**WHAT IS REQUIRED:** Exactly as written, transcribe the data that follows.

### DATA BELOW

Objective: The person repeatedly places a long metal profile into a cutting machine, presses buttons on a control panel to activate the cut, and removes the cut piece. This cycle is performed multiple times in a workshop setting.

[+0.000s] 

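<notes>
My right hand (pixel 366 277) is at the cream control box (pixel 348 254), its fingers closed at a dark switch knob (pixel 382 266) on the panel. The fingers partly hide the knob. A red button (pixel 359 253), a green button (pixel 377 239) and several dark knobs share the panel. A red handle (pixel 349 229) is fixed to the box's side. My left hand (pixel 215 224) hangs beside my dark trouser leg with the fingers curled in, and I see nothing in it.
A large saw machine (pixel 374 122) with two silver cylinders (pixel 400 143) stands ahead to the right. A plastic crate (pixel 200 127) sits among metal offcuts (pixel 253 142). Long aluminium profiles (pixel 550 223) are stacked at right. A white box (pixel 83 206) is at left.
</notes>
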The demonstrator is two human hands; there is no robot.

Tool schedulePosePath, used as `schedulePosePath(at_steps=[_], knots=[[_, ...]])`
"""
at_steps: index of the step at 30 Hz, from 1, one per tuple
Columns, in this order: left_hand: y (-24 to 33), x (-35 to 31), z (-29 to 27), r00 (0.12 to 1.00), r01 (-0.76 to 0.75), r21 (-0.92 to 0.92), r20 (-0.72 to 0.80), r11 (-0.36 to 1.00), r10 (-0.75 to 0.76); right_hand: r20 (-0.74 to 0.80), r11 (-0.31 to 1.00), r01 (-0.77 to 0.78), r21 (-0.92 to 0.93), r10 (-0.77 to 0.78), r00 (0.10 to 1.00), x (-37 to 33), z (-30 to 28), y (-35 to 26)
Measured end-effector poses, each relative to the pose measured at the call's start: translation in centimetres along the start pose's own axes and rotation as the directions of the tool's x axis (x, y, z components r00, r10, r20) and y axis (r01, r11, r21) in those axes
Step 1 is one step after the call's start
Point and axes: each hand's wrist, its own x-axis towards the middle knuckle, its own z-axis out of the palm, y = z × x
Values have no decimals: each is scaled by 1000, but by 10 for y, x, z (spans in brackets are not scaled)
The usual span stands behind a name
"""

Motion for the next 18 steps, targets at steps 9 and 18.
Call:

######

**ANSWER SECTION:**
Objective: The person repeatedly places a long metal profile into a cutting machine, presses buttons on a control panel to activate the cut, and removes the cut piece. This cycle is performed multiple times in a workshop setting.

[+0.000s] 

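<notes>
My right hand (pixel 366 277) is at the cream control box (pixel 348 254), its fingers closed at a dark switch knob (pixel 382 266) on the panel. The fingers partly hide the knob. A red button (pixel 359 253), a green button (pixel 377 239) and several dark knobs share the panel. A red handle (pixel 349 229) is fixed to the box's side. My left hand (pixel 215 224) hangs beside my dark trouser leg with the fingers curled in, and I see nothing in it.
A large saw machine (pixel 374 122) with two silver cylinders (pixel 400 143) stands ahead to the right. A plastic crate (pixel 200 127) sits among metal offcuts (pixel 253 142). Long aluminium profiles (pixel 550 223) are stacked at right. A white box (pixel 83 206) is at left.
</notes>
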The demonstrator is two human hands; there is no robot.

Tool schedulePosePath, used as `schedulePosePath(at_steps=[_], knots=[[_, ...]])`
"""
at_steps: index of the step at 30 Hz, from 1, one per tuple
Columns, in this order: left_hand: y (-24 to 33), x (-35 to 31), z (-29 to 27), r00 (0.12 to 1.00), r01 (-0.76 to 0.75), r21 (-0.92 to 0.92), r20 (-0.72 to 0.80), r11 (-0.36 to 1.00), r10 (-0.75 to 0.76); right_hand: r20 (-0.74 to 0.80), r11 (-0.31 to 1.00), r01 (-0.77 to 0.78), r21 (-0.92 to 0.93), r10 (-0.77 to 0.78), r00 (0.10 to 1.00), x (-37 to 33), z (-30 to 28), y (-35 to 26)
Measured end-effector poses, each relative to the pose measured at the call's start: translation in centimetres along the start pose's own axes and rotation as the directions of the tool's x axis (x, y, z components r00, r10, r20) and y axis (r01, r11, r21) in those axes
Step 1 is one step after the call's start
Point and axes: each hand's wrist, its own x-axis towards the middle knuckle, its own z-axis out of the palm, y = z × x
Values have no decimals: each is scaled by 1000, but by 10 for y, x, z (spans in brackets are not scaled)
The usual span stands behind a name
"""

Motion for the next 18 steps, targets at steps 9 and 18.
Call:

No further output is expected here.